I'm an engineer, not an artist. However, I do delight in playing my own creations on the piano rather than parroting someone else's music. It's unbelievable joy when I get lost in the music and "wake" to find much time has passed.
But I don't make my living being artistically creative, but rather scientifically precise. Which may explain why I am obsessively neat. Everything must be in it's place and oriented correctly. I'm not as bad as "Mr. Monk". although items on my bathroom sink (toothbrush, toothpaste, razor, nail brush, Q-tip box, hand lotion, mouthwash) when I leave, must be dry, lined up in the same order, parallel, evenly spaced, and symmetrically oriented. 8-o
My desk items are like my toilet items. Always in the same place, arranged logically and efficiently. There MUST be sufficient clean desktop areas to lay out books.
I spend countless hours organizing and backing up my computer files.
My kitchen items are always in the same place, even in the drawers. I keep four pots on my stove burners. My pots on the stove always have the handles oriented in the same direction when clean and in a different direction when dirty.
I keep my bed made.
My neatness however, doesn't extend to dusting or vacuuming. I vacuum the rugs once a year whether they need it or not. But the numerous small oriental rugs around the apartment MUST be square with the wall and each other and the fringe should be not crumpled excessively. Unfortunately they creep about a quarter inch every time I walk across them so I get my exercise bending down two or three times a day straightening them.
I live alone so all this is possible. Heaven help a guest who puts an item back into the wrong place!
I'm an incredibly disorderly person.
I have Cows cluttering every room of the house and just general junk everywhere. Not garbage or food trash, just toys, Cows, comic books, Cows, electronics components, Cows, Looney Tunes DVDs, Cows, Cat Toys, Cows, and Cows.
I was once told that being a slob and making it difficult to even walk down the hallway without watching your step is the best defense against burglars there is. They don't want to have to untangle wires if they're stealing your TV or Computer, and they absolutely don't want to have to tread carefully on their way out! They want to be able to just grab your stuff and get out fast. My environment is just not conducive to that.

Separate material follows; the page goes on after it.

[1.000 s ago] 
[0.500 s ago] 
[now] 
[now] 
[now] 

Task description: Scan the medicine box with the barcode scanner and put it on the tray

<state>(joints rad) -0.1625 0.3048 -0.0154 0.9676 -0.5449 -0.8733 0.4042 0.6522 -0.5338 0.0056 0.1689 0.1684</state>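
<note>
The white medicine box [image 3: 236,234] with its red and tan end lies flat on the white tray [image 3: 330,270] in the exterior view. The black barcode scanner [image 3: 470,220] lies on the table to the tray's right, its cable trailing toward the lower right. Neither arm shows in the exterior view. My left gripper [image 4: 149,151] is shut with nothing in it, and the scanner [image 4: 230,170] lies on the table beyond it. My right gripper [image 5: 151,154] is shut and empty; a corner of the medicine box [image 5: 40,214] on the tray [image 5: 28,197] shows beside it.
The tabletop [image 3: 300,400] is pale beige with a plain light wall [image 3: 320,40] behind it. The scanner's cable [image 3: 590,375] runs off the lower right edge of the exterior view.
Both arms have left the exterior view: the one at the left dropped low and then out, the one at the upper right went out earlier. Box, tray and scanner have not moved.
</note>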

I once was given a tour of the headquarters building of a famous government think-tank. One of the stops on the tour was a peek into the office of one of the most prominent scientists of the organization. It was piled literally (in the strict sense of the word) to the ceiling with papers, magazines, boxes & pieces of electrical equipment. All arranged in chronological order by time of last access with oldest stuff being on the bottom. There was hardly room to enter the room and the chair was just barely visible amongst the clutter.

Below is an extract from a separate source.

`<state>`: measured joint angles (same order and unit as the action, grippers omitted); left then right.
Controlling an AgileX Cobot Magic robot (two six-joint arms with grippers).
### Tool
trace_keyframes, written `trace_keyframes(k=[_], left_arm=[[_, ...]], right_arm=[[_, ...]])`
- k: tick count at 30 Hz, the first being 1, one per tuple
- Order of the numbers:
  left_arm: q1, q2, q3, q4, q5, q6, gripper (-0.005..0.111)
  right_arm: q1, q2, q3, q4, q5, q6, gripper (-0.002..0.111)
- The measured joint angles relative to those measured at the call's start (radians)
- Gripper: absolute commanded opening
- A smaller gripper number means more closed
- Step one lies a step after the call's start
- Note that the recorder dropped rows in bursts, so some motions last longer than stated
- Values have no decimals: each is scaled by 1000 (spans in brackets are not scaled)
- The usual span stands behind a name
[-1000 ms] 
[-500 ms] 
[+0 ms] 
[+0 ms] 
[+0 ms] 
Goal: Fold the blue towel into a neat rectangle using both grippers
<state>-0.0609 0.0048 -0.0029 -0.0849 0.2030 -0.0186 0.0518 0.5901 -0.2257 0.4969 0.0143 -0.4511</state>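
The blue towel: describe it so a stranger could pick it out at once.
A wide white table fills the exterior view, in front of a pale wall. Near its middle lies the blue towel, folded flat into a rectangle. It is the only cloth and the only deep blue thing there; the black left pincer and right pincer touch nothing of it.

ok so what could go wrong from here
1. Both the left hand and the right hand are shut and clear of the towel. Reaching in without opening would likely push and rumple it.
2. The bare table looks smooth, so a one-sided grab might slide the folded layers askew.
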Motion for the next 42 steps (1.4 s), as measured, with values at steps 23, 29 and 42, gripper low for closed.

My poor fourth grade teacher was rendered speechless over the condition of my desk. She was trying to make a point that having an organized desk was one of the prerequisites of having an organized mind, hence doing better in school. Well, my grades were among the best in her class, and as she past my desk, she could not believe the mess. The lecture ended rather abruptly at that point as my desk was pointed out to her by myself and others.

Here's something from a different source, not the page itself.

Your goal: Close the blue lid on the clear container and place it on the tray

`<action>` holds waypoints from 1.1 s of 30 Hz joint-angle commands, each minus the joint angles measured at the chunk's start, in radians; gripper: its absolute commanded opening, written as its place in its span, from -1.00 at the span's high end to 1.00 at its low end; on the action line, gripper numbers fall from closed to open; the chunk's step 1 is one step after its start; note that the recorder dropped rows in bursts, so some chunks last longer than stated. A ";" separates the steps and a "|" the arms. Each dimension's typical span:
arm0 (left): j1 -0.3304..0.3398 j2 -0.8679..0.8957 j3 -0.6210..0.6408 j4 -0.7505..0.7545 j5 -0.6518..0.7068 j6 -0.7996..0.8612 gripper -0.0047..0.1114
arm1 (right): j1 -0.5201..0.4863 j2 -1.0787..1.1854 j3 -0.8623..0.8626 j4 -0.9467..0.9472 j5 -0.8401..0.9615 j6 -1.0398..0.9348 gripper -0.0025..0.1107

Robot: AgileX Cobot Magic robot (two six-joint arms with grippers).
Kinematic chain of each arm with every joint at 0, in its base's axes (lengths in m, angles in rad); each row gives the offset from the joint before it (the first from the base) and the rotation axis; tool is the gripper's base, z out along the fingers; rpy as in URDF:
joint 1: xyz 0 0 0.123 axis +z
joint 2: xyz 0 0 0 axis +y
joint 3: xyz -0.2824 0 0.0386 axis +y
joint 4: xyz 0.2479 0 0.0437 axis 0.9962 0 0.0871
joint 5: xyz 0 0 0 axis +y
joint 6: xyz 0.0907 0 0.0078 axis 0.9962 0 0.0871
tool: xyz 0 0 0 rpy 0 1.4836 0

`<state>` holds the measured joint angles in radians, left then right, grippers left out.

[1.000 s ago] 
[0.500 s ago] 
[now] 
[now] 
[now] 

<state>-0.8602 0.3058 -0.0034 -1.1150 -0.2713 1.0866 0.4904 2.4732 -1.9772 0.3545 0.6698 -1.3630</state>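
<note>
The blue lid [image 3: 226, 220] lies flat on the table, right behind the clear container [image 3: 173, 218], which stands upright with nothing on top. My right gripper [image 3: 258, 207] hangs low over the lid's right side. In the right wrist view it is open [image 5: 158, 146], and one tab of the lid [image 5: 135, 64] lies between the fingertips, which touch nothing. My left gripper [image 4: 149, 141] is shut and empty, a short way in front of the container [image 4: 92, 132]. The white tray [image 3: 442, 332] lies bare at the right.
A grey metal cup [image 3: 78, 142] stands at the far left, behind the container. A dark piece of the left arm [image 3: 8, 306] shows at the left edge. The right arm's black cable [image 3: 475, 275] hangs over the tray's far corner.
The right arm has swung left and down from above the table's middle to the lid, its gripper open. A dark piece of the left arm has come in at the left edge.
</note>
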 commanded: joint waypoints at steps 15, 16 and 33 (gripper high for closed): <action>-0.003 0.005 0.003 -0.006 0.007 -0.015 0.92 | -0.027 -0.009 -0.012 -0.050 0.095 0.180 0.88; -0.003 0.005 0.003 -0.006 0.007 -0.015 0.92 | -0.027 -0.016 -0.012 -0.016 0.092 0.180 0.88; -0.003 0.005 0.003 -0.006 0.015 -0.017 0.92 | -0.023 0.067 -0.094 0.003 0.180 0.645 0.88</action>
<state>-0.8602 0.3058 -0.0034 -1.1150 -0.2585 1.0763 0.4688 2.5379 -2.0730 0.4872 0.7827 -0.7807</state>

She was my favorite teacher of all my elementary school days. Encouraging and creative herself, she was influential in my desire to chose teaching as a profession, although it turned out to be in music, which I could not have predicted at the time.
I always did well in school, except for half of the fifth grade, but always was creative. I guess the creative side of me was the dominant determiner of my organizational system for my desks and lockers. I always dreaded the last day of school, having to clean up the mess that my desk or locker had become over the year.
My brain is is a creative mess. And I have OCD.